Employees can comply with the new ethics code by reporting any illegal activity or fraud directly to the county executive’s office or through the whistleblower hotline.

The county will now also collect conflict-of-interest disclosures for all appointed county officials, matching the statewide requirement for all elected officials.

When it comes to responding to Sunshine Law requests for public records, Page said the county is going to start using more resources to properly respond to both requests and Sunshine Law complaints.

In the past, the county would reject requests that sought information that had anything that should not be released to the public, Page said.
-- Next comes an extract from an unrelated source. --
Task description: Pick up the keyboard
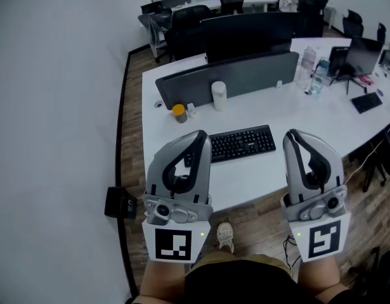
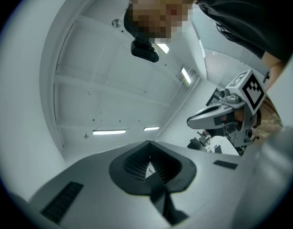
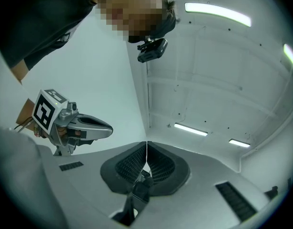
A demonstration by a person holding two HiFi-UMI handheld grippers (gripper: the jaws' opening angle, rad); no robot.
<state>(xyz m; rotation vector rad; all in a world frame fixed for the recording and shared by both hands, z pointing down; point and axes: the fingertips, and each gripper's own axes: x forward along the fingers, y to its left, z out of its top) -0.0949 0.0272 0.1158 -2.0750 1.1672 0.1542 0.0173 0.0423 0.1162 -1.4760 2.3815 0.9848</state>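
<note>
The flat black keyboard lies on the white curved bench, in front of a grey divider panel. The left tongs and right tongs are both pressed together with nothing between them. In the head view they are held up on either side of the keyboard.

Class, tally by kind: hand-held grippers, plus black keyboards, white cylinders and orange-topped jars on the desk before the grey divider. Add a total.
Left hand-held gripper and right hand-held gripper: 2
Black keyboard: 1
White cylinder: 1
Orange-topped jar: 1
Total: 5
</note>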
But going forward, the county will redact documents to take out health and other information that should not be released, and release the document with those redactions.

Of the data portal, Page said, “Everyone can see our transactions and we’ll have more access to the public.”

He plans to post the most frequently requested records through the Sunshine Law directly on the portal, and he would like to include county contracts and spending.

Although Stenger touted his budget portal featuring line by line budget items, Page noted that the approved budget is not the one that necessarily ends up getting spent and doesn’t include the contracts to spend that money.

Elaborating on his desire to sign the ethics reform orders at the desk where Stenger once governed, Page showed reporters the cabinet behind the desk and said that once he moved in, he found a stack of unsigned county contracts from two years ago on the shelf inside. He surmises that Stenger was refusing to sign them until he received a campaign donation from those businesses.

“It was apparent that contracts that were sent here for signature, if they didn’t have the right relationship with the county executive, they were just stuffed in a drawer and ignored,” he said.